VITA DI CLUB NEGLI ANIME E NELLA REALTÀ

La vita di club negli anime scolastici contemporanei sembra essere diventata un must.

Negli school drama della vecchia generazione, si alludeva spesso al club: la sua presenza aleggiava nella trama e qualche volta ci erano mostrati divertenti spaccati di vita associativa. I più vissuti ricordano senz’altro che ad un certo punto, in Maison Ikkoku, Godai si lascia incastrare nel club di marionette. E Yusaku, in Orange Road, è membro attivo del club di karate. Lo stesso club di cui è capitano Ran, l’amica d’infanzia di Shinichi in Detective Conan. Però vien quasi da pensare che solo con il nuovo millennio il club abbia assunto un’importanza decisiva nelle storie di liceali. Probabilmente, quando si parla di club negli anime, la mente corre subito alla strampalata Brigata SOS di Haruhi Suzumiya. Ma cosa sono, questi club? A che servono? E gli anime riproducono fedelmente l’atmosfera che vi si respira?
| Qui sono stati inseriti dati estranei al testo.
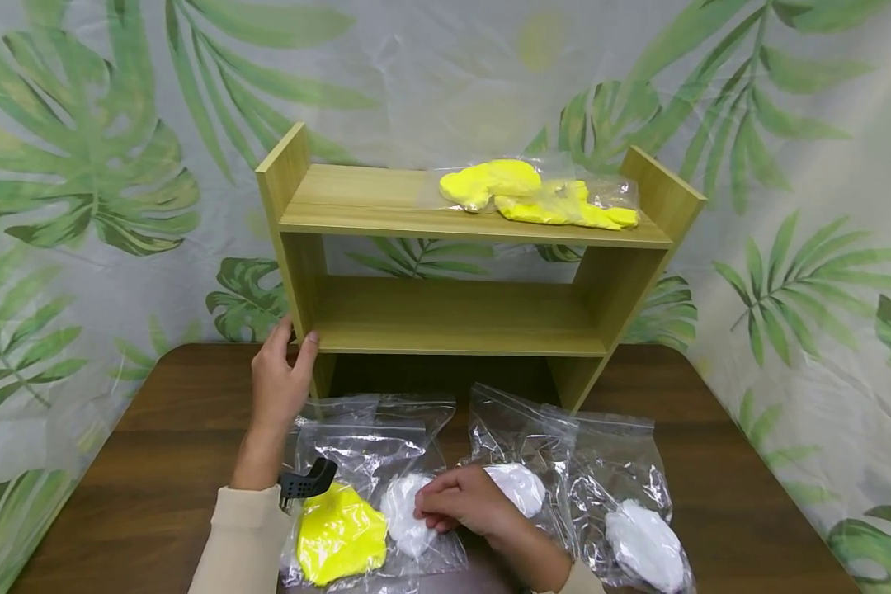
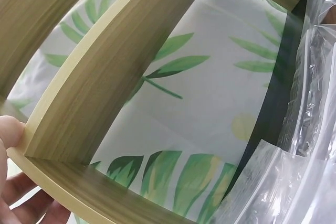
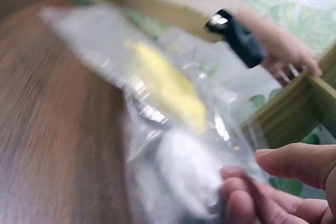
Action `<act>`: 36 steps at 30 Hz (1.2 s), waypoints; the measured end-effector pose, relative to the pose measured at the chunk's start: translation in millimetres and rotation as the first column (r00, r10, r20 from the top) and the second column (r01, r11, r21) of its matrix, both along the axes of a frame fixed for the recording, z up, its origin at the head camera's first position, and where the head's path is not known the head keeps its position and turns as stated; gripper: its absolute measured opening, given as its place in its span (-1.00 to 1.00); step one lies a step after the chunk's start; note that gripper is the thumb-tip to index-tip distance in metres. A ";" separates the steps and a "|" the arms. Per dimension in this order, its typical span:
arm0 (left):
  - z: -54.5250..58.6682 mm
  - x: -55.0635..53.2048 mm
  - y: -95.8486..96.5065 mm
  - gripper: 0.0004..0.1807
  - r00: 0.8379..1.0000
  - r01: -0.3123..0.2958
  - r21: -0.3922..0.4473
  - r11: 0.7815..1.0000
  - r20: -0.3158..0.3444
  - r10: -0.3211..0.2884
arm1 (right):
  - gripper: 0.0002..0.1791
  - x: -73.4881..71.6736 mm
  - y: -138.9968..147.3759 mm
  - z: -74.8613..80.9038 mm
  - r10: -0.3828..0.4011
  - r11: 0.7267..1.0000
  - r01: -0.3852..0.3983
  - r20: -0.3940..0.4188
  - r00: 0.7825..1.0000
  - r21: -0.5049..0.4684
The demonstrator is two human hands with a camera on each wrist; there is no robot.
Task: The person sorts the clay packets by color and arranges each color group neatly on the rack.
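Observation:
My left hand [image 1: 280,381] grips the left side panel of a small wooden shelf [image 1: 453,342], thumb on the front edge and fingers behind it. In the left wrist view the thumb [image 2: 10,131] rests by the corner where a shelf board meets the side. My right hand [image 1: 466,502] hovers with loosely bent fingers over a clear zip bag holding a white lump [image 1: 407,516]. The right wrist view is blurred; thumb and fingertips stand apart there, with no thing seen between them. Beside this bag lies a bagged yellow lump [image 1: 341,535].
Two more bags, with a white lump [image 1: 518,488] and another white lump [image 1: 644,544], lie to the right on the brown table [image 1: 742,495]. On the shelf's top board are two bagged yellow lumps [image 1: 501,181]. A leaf-patterned cloth [image 1: 445,74] hangs behind.

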State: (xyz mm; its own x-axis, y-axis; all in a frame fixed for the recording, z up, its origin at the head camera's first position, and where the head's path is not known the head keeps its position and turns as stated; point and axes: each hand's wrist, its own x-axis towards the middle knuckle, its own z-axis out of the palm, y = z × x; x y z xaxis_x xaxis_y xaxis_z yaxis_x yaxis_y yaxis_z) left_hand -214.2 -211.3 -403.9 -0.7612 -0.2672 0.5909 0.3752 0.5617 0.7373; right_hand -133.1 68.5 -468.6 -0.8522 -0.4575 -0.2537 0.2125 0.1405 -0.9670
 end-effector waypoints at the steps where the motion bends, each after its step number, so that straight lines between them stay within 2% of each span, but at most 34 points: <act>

Il club funge da centro di aggregazione per gli studenti che condividono gli stessi interessi e passioni. In un istituto potremo trovare quindi il club di baseball, di recitazione, di calligrafia e perché no? magari un club di occultismo. In particolare, nelle scuole giapponesi il club è inteso come una palestra di vita. Gli studenti hanno un insegnante responsabile, è vero. Ma sono lasciati fondamentalmente liberi di autogestirsi, nell’ottica di uno sviluppo della propria autonomia e indipendenza.

Nel club si dibatte, si propongono iniziative, si impara il senso della gerarchia e del lavoro di squadra, pilastri portanti della società nipponica. E si verbalizzano i resoconti delle sedute. Un aspetto di cui gli anime (per ragioni comprensibili) di solito non si occupano. A dire il vero, glissano spesso su tutta la parte amministrativa, in realtà non trascurabile.

Vita di club negli anime

In molti casi, le scuole richiedono un numero minimo di membri per fondare un nuovo club, spesso pari a cinque: un presidente, un vicepresidente, un tesoriere e almeno altri due componenti. I club più popolari a volte fissano anche un numero massimo di iscritti, selezionandoli in base alla presentazione della domanda di iscrizione o all’abilità (si pensi ad esempio ai club sportivi). Il senso della lealtà e dell’appartenenza tipico dei giapponesi scoraggia gli studenti ad iscriversi a più di un club. C’è infine chi non è iscritto ad alcun club: si tratta del così detto “club di chi va a casa”.

Il club è anche un’occasione per ingannare il tempo, chiacchierare, socializzare e flirtare (a vedere gli anime, in verità sembra che gli studenti facciano solo quello). Nei ricordi di scuola di Sato in Welcome to the NHK, lui e la senpai sono gli unici iscritti al club di letteratura, ma in sostanza trascorrono i pomeriggi giocando a carte. Anche Koizumi, in Haruhi Suzumiya, porta sempre un gioco in scatola nuovo per ammazzare la noia insieme agli altri. Qui il club diventa quasi una sorta di prigione che isola il quintetto dei protagonisti dalla normalità della vita di tutti i giorni.

Vita di club negli anime - Himeko ci prova con Taichi in Kokoro Connect
La vita di club negli anime può riservare sorprese inaspettate

Isolante, in questo senso, è anche il club di cui fan parte i protagonisti di Chūnibyō, non scuola di preparazione alle sfide della vita, ma nicchia in cui rifugiarsi per sfuggire all’evidenza del proprio disadattamento. Al contrario, in OreGairu, il club diventa un modo per aiutare (ed essere aiutati) a risolvere i propri problemi, soprattutto nel relazionarsi con gli altri. Un ambiente nel quale si è al tempo stesso pazienti e terapeuti.

Ma la vita di club negli anime riserva anche molte sorprese. Un club di cultura classica può diventare il pretesto per lanciarsi alla ricerca (e alla soluzione) dei misteri presenti in ogni istituto, come in Hyouka. E un club di letteratura può trasformarsi inspiegabilmente in un luogo dove si acquisisce consapevolezza di sé e degli altri attraverso una serie di esperienze soprannaturali: è il caso di Kokoro Connect.

L’attività dei club raggiunge il culmine in autunno, durante il festival culturale: un’occasione in cui le porte di ogni istituto si spalancano ai visitatori esterni, e i club organizzano eventi a tema. C’è tuttavia un periodo nefasto, noto agli studenti di tutto il mondo, nel quale le riunioni dei club sono interrotte. Quale? Ma è semplice: il tempo degli esami!